The Sydney CBD office market has seen office investment double in the past 12 months, as demand for office space in Melbourne also remained strong but steady.

The latest Knight Frank CBD Office Market Reports for Sydney and Melbourne show that investment volumes in Sydney doubled to $4.5 billion in 2021, while in Melbourne, investment remained steady at $2 billion, led by strong interest from overseas investors.

With the economy rebounding strongly, the unemployment rate has fallen to a 14-year low of 4.2 per cent and the improving economic conditions are translating into positive demand in Sydney and Melbourne CBDs, according to Knight Frank’s reports.

Across Sydney, lease deal volumes were significantly higher in 2021, with more than 300,000sq m leased compared to 90,000sq m in 2020, with tech and financial services accounting for 60 per cent of all deals.

The report notes that capital growth accelerated during Q4 to reach 4.4 per cent over the full year, with overall total returns in Sydney CBD reaching 8.9 per cent.

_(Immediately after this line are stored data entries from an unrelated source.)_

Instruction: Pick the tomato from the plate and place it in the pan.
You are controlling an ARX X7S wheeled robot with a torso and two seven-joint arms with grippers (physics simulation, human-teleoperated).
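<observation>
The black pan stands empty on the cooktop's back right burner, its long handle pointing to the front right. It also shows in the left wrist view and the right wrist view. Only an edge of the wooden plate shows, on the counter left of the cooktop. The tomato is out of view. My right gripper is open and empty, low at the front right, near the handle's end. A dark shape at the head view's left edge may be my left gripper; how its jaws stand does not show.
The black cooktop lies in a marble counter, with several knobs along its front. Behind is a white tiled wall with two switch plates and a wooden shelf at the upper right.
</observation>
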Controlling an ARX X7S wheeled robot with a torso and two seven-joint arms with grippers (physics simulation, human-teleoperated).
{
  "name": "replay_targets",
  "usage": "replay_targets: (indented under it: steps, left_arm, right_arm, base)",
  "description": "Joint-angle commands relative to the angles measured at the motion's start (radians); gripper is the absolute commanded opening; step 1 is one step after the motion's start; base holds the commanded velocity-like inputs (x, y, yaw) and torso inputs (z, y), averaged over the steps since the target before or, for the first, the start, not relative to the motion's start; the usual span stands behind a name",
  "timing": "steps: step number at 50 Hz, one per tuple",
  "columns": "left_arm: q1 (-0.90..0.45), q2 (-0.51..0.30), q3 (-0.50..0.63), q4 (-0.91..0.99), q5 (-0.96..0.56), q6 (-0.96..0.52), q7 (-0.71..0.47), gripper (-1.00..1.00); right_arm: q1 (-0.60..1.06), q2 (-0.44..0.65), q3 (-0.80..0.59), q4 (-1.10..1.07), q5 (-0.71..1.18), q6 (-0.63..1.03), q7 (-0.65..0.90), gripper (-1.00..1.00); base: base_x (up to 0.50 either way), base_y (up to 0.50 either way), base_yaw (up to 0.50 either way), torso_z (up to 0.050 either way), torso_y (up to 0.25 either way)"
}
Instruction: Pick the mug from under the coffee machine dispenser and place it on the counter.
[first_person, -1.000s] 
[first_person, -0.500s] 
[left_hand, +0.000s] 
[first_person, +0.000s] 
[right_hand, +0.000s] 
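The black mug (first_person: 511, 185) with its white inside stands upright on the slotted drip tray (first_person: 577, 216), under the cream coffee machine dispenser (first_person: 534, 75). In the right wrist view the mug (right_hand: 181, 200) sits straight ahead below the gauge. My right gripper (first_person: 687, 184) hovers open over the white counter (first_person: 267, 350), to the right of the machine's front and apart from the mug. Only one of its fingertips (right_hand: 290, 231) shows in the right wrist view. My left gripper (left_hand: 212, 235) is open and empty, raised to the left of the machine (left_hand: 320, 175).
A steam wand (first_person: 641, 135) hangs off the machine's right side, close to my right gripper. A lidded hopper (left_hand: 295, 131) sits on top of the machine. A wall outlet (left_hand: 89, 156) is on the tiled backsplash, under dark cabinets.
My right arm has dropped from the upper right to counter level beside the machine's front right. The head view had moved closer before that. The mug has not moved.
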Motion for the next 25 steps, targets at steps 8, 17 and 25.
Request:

The vacancy rate remained steady at 9.3 per cent, while the sub-lease vacancy rate trended lower, from 1.6 per cent in January 2020 to 1 per cent in January 2021.

Demand for office space also rebounded in Melbourne in the second half of 2021, with net absorption rising by 45,560 sq m.

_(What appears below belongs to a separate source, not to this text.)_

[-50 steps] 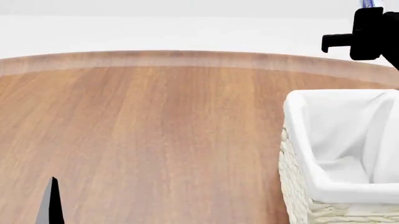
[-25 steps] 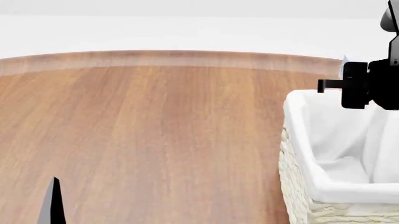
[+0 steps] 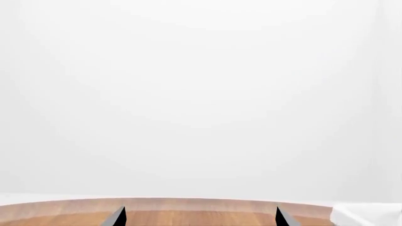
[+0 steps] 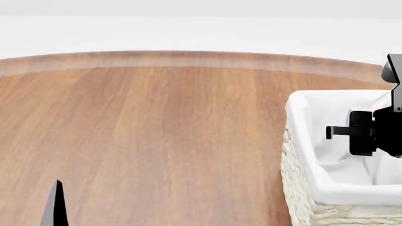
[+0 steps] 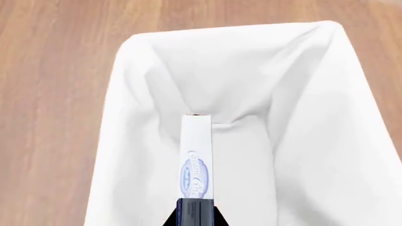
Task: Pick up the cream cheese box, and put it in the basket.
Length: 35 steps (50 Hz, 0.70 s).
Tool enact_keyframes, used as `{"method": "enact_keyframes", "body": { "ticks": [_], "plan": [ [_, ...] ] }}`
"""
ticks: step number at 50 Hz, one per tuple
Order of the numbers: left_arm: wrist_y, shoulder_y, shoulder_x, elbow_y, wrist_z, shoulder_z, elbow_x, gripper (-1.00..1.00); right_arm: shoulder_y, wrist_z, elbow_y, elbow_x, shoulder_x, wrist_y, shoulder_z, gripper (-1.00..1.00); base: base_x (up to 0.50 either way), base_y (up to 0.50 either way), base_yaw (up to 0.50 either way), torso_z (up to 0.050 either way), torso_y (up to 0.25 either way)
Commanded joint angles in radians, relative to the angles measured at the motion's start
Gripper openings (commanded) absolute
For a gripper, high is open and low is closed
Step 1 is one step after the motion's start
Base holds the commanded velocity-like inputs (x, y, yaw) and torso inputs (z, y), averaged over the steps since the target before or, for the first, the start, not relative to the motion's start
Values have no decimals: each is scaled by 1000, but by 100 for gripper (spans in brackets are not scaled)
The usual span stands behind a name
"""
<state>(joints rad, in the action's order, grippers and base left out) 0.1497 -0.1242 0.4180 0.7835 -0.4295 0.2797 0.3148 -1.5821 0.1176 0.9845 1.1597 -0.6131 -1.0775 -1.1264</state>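
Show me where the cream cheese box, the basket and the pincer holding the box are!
cream cheese box [image 5: 196,155]: right wrist view, its narrow white edge face.
basket [image 4: 300,183]: head view, its woven side wall.
right pincer [image 5: 195,212]: right wrist view, dark tips clamping the box.

Right hand [image 4: 367,133] clamped, lowered; left hand [image 3: 199,217] fingers spread, low.

Blue script on the cream cheese box [image 5: 196,162] edge (seemingly "Cream Cheese", only partly legible), no other text
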Motion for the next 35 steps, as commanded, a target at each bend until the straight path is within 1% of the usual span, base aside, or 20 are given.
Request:
{"method": "enact_keyframes", "body": {
  "ticks": [1,16,32,35],
  "plan": [
    [-1,-1,3,0,-3,5,-1,100,36,27,-88,-7,-42,-20,-6,-100,0,0,0,0,0],
    [-4,0,6,-4,-4,12,-2,100,60,46,-183,2,-86,-28,-14,-100,0,0,0,0,1],
    [-8,1,8,-7,-7,22,-7,100,73,60,-186,-4,-95,-4,-14,-100,0,0,0,0,1],
    [-6,2,8,-5,-8,23,-6,100,78,62,-165,-14,-88,22,-13,-100,0,0,0,0,0]
  ]
}}
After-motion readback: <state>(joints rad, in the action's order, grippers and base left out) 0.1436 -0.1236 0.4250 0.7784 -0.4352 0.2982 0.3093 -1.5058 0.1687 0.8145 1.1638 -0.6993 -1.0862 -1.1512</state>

The demand in Melbourne was driven by financial services, professional services, and public administration, making up a combined 92 per cent of take-up in 2021. 

According to Knight Frank, the finance and insurance industry led the surge, accounting for just over half of office take-up in the CBD in 2021.

Across Melbourne, demand for the prime market is strong, with net absorption rising by 51,253sq m and 3501sq m in the A grade and premium segments respectively.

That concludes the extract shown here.